(Dataset excerpts)
##############################

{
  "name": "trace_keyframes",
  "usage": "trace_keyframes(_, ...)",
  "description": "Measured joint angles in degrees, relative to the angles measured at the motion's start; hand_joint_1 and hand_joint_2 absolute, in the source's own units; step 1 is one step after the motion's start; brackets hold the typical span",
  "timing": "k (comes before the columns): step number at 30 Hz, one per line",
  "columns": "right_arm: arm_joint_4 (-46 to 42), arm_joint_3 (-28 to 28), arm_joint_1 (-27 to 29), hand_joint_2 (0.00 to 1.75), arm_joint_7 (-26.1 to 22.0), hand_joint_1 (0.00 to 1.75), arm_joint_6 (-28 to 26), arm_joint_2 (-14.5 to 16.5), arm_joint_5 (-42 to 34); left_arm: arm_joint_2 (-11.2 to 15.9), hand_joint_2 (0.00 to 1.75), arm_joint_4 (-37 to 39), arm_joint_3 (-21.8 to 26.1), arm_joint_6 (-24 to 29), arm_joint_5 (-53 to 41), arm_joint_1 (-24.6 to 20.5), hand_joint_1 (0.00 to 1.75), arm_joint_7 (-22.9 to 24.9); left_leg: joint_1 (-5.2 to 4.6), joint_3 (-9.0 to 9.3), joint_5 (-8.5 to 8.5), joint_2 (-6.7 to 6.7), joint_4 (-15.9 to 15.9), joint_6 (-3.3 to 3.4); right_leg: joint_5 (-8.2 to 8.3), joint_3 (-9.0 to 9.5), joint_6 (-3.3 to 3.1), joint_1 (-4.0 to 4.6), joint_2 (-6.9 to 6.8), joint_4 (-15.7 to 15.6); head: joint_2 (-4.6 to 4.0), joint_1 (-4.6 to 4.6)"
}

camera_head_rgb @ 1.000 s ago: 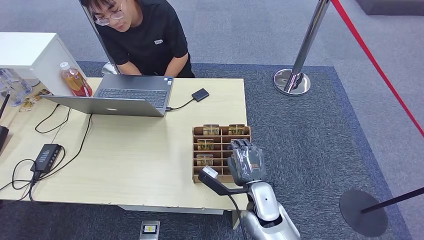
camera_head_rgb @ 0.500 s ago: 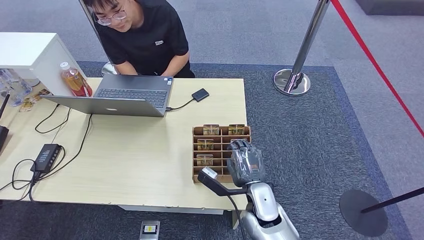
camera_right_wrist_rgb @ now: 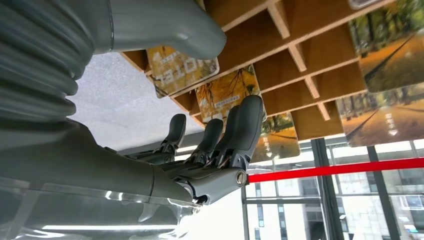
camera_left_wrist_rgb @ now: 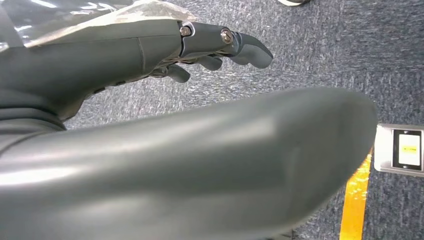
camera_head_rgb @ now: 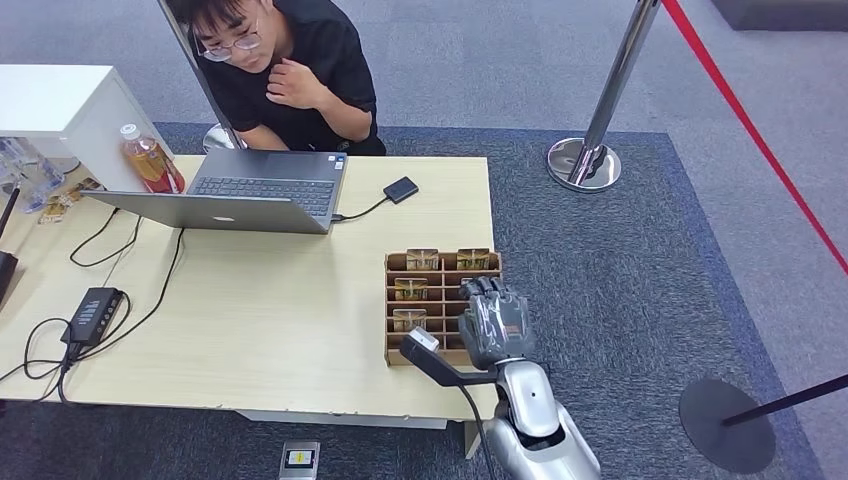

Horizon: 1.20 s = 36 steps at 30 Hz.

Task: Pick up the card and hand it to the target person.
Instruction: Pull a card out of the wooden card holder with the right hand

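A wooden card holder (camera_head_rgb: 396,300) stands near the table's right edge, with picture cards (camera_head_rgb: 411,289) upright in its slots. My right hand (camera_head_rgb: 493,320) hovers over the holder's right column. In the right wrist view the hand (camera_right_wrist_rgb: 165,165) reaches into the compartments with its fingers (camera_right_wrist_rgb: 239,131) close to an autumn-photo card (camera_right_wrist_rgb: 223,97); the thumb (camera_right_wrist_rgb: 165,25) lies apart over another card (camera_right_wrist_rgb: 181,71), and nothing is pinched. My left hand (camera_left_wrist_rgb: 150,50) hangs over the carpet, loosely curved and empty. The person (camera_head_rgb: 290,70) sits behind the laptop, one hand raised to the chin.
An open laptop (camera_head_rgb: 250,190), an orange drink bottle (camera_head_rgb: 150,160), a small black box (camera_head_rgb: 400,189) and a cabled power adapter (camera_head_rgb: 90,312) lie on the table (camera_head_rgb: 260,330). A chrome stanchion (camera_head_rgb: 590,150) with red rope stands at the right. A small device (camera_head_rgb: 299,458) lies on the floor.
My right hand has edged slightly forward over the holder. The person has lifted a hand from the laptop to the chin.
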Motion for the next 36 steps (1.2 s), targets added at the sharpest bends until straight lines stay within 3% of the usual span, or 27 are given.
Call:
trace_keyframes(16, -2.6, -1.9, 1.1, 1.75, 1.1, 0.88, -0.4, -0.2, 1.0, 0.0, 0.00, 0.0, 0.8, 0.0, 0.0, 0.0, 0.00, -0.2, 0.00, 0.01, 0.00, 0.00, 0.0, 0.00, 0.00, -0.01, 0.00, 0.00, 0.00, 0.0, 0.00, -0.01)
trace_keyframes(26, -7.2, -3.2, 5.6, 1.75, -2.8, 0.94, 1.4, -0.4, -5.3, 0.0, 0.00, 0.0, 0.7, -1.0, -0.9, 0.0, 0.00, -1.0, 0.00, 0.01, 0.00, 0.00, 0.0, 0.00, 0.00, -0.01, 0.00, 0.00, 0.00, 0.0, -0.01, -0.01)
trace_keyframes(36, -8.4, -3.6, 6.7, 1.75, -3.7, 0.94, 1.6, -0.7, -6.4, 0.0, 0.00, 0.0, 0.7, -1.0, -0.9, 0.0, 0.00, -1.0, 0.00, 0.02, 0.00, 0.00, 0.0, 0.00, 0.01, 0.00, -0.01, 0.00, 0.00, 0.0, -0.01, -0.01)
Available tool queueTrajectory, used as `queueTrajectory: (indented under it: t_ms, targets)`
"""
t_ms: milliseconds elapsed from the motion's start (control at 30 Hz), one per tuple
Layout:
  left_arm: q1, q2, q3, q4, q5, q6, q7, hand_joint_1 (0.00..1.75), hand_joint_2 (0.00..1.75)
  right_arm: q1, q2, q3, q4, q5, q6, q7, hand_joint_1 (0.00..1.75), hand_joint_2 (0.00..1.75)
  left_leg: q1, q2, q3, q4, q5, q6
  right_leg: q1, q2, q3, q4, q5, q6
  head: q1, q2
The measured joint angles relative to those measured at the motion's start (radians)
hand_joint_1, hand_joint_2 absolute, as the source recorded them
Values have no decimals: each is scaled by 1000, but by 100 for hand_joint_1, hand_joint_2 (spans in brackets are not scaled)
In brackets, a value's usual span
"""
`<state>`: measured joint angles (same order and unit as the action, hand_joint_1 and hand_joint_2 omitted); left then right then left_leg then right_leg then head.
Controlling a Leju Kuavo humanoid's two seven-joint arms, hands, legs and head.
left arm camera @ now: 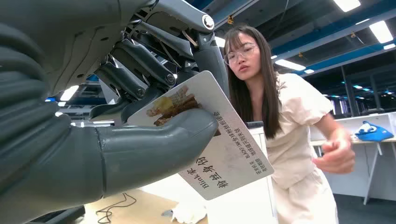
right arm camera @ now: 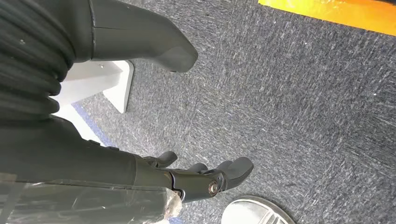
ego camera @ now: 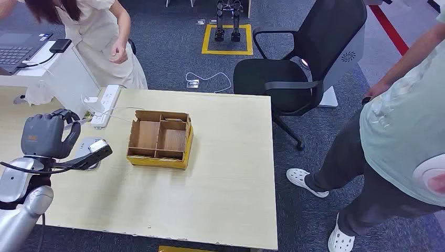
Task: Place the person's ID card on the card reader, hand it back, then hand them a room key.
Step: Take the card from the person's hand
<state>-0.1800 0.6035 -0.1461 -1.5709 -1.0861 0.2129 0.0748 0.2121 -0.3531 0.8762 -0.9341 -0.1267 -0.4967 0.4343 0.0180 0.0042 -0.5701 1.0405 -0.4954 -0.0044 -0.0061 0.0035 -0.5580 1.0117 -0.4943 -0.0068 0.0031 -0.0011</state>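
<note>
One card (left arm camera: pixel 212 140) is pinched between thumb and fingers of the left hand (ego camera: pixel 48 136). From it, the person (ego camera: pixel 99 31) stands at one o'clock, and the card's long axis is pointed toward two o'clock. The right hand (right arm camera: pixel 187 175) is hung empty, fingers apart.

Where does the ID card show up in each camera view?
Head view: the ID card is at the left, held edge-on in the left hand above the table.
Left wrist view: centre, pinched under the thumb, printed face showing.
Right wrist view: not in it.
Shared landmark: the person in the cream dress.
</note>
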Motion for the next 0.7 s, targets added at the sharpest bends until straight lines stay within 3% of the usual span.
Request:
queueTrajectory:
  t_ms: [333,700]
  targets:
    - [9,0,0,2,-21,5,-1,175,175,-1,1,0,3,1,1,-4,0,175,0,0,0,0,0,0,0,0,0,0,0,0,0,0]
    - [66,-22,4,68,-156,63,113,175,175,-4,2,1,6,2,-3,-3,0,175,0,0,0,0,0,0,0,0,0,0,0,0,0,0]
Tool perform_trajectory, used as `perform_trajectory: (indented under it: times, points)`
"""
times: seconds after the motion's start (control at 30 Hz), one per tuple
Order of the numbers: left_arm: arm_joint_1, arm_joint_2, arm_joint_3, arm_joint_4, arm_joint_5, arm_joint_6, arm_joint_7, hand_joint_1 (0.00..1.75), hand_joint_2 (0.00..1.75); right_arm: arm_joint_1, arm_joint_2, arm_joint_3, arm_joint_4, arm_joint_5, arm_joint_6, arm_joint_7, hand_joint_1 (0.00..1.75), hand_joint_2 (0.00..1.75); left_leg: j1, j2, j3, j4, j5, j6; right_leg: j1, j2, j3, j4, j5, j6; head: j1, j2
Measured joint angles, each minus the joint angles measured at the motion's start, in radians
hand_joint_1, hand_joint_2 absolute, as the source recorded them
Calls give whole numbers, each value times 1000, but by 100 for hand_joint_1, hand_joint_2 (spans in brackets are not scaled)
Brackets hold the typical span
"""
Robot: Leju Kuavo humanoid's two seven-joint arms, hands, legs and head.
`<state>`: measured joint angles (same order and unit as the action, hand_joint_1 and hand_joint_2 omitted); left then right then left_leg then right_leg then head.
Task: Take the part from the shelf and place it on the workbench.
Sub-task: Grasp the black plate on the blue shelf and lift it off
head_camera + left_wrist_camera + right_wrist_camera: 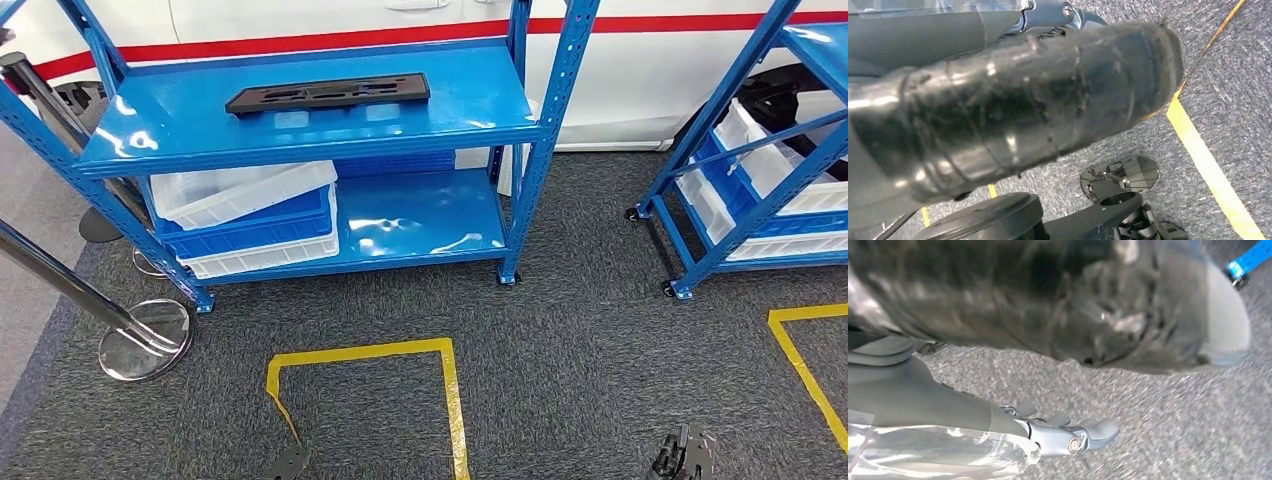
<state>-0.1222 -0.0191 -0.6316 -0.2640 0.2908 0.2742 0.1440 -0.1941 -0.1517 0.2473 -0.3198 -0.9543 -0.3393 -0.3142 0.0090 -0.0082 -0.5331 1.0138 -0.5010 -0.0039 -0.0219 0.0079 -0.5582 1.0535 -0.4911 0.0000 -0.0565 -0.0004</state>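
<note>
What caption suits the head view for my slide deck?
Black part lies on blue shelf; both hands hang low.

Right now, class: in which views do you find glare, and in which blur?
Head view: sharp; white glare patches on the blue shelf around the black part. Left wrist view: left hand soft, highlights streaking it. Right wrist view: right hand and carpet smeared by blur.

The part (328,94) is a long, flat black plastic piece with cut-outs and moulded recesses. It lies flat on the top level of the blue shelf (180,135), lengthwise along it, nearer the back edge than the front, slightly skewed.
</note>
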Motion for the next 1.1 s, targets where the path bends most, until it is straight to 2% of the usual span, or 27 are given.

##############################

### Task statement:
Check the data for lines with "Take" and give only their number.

### Answer section:
2